Go over the data below and say how many lines hold the word "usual". Only the number is needed.

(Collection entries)
+ + +

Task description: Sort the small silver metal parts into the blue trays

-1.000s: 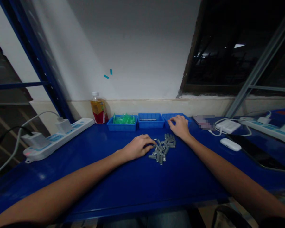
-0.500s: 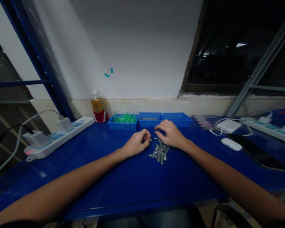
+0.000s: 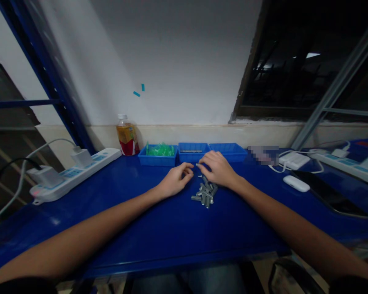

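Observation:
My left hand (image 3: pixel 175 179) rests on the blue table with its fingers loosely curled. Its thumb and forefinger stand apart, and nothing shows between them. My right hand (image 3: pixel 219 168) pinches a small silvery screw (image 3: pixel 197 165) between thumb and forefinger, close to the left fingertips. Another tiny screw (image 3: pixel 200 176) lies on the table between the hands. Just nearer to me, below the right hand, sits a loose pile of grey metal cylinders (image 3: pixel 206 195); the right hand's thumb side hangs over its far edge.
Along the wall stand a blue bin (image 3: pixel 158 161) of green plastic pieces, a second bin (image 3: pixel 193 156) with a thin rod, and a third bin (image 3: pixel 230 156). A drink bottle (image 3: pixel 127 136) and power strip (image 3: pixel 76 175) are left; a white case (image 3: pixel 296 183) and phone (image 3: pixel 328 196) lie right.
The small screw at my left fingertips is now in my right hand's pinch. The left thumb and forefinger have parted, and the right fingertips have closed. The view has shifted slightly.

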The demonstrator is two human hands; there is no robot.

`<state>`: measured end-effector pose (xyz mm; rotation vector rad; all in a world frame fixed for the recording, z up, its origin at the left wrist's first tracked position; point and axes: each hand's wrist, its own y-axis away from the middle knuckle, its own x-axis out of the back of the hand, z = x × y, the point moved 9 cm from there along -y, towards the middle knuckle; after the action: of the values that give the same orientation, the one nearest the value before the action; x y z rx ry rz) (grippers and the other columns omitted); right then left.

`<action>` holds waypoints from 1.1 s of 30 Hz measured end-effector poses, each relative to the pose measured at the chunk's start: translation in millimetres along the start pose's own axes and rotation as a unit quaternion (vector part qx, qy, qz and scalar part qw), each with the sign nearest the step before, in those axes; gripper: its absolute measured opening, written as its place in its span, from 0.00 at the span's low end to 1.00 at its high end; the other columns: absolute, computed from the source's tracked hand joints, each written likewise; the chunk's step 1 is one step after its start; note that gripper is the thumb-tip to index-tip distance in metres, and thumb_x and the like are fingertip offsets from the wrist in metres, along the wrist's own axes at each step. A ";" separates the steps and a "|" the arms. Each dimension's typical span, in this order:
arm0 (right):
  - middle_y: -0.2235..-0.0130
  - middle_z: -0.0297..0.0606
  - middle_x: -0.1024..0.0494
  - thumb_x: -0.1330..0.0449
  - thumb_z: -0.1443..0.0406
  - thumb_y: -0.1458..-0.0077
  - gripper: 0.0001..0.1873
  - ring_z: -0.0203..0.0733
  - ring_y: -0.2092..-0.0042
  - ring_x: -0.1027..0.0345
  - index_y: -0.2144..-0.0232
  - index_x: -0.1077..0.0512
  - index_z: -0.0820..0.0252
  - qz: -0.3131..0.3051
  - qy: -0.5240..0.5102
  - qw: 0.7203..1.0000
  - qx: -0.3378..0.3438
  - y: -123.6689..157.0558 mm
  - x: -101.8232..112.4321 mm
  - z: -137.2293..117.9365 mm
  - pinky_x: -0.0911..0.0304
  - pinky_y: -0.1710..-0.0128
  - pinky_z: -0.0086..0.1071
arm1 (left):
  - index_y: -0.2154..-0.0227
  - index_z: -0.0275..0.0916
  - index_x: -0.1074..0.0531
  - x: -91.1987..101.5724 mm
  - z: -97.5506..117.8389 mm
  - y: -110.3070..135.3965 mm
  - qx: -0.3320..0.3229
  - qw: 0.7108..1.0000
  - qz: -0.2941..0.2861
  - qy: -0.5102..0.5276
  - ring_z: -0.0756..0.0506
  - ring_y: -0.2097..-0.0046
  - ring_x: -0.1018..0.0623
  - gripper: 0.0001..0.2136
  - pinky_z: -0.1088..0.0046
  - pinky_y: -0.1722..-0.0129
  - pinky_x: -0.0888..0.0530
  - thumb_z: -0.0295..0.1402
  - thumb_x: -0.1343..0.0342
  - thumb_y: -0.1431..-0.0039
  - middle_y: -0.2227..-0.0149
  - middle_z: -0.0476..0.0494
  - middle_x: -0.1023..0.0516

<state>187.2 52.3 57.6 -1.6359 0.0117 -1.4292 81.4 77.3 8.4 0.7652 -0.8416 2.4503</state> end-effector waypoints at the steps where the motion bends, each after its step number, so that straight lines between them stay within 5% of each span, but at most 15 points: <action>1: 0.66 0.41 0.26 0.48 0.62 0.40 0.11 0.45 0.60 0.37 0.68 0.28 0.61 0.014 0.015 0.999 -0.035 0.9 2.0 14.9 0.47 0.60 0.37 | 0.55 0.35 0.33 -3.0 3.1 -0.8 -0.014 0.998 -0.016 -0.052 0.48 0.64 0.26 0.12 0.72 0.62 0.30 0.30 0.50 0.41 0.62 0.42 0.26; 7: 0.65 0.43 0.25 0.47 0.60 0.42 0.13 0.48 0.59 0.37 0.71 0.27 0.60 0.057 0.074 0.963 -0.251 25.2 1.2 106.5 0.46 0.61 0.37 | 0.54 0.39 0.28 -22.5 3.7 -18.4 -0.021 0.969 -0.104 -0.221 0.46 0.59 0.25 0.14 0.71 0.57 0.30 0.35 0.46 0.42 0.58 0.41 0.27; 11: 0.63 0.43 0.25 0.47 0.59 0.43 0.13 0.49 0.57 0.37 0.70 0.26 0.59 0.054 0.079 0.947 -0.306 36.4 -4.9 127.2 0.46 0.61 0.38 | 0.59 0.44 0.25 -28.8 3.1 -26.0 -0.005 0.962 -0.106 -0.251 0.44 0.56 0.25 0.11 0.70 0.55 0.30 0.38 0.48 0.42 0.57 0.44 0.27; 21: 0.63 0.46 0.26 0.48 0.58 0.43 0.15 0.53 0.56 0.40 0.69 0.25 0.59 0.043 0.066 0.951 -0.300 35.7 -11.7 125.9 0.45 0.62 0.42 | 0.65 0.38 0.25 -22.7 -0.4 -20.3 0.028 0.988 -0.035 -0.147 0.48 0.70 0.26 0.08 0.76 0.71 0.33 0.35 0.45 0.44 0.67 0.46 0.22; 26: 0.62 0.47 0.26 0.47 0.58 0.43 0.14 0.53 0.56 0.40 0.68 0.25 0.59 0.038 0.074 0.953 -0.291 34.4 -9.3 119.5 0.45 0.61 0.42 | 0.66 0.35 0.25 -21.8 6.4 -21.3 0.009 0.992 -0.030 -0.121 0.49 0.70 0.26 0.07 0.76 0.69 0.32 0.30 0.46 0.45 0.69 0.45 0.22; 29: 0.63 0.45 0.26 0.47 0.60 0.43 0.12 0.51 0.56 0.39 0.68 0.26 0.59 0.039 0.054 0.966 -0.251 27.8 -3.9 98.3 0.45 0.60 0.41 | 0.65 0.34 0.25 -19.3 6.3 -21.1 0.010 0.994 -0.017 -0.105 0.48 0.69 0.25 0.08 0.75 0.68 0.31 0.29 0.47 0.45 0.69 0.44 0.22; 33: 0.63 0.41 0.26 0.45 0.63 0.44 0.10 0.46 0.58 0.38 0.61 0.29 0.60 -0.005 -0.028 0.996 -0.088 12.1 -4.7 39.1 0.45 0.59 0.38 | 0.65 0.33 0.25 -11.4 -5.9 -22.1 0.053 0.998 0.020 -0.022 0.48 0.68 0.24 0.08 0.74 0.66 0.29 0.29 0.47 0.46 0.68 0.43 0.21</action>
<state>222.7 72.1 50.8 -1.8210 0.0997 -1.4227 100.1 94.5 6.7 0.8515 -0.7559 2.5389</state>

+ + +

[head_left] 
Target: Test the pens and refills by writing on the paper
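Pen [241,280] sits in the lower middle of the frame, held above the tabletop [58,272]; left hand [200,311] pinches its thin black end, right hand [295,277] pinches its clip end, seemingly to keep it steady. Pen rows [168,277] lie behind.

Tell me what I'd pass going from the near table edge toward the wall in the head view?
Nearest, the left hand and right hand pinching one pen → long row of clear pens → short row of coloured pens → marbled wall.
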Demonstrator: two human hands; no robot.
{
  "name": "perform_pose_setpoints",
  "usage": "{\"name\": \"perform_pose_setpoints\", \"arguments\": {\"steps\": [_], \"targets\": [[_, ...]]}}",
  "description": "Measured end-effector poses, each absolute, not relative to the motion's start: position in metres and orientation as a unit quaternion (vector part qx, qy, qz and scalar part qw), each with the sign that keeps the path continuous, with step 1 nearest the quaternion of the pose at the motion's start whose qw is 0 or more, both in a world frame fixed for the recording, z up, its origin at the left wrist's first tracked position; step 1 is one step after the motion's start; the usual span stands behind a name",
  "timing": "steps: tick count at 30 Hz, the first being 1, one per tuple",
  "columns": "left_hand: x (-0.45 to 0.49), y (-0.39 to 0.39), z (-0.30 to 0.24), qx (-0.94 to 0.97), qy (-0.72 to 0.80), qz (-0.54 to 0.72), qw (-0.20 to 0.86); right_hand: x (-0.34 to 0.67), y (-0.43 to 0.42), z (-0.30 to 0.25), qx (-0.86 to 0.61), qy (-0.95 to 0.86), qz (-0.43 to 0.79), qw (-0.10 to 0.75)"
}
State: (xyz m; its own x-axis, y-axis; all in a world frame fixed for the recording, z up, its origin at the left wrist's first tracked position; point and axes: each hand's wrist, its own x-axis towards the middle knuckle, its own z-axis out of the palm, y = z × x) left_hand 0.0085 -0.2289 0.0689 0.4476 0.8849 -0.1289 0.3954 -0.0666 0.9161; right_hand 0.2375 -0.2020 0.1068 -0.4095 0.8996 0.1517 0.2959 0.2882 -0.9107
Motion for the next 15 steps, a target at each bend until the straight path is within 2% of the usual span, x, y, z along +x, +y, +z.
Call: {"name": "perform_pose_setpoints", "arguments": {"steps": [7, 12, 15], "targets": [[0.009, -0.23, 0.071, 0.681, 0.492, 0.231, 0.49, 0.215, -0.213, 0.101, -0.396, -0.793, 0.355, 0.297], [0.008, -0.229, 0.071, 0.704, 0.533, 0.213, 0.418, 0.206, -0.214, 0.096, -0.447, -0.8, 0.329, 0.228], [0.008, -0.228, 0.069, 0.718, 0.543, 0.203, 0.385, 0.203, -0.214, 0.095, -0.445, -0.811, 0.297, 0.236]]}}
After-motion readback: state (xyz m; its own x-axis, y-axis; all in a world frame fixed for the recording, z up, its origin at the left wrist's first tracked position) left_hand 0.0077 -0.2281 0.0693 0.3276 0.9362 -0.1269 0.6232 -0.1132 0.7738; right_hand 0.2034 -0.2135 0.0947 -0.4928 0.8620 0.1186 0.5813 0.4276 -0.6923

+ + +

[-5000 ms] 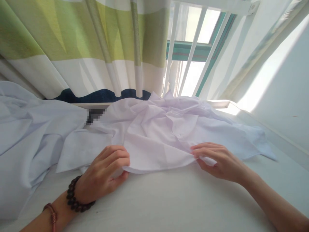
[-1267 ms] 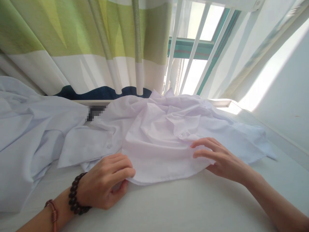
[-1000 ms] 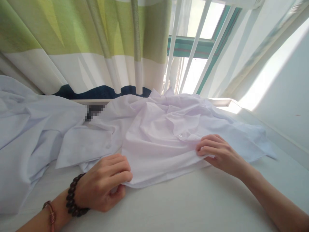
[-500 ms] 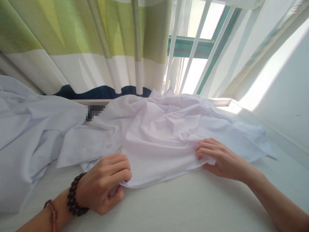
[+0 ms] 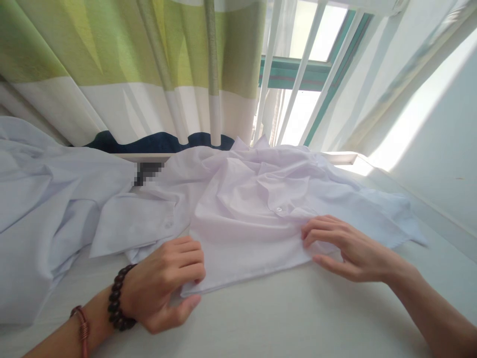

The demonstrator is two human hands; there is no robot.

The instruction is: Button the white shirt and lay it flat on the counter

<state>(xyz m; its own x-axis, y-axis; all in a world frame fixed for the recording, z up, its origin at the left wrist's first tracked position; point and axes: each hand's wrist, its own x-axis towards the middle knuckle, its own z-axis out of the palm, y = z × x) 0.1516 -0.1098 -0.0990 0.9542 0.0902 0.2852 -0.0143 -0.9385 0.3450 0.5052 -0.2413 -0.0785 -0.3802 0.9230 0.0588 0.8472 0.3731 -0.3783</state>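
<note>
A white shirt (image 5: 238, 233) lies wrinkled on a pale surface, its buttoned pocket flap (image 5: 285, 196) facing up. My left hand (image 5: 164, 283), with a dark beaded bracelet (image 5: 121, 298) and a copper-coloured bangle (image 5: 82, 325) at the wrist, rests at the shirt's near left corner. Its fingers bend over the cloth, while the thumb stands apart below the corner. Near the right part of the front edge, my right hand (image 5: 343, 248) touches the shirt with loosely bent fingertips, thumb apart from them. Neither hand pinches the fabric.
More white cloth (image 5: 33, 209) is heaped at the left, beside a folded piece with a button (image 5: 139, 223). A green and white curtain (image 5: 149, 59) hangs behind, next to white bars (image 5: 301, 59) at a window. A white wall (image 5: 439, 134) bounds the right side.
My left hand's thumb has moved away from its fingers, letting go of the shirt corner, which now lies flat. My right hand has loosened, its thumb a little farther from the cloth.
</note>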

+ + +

▸ **Task answer**
2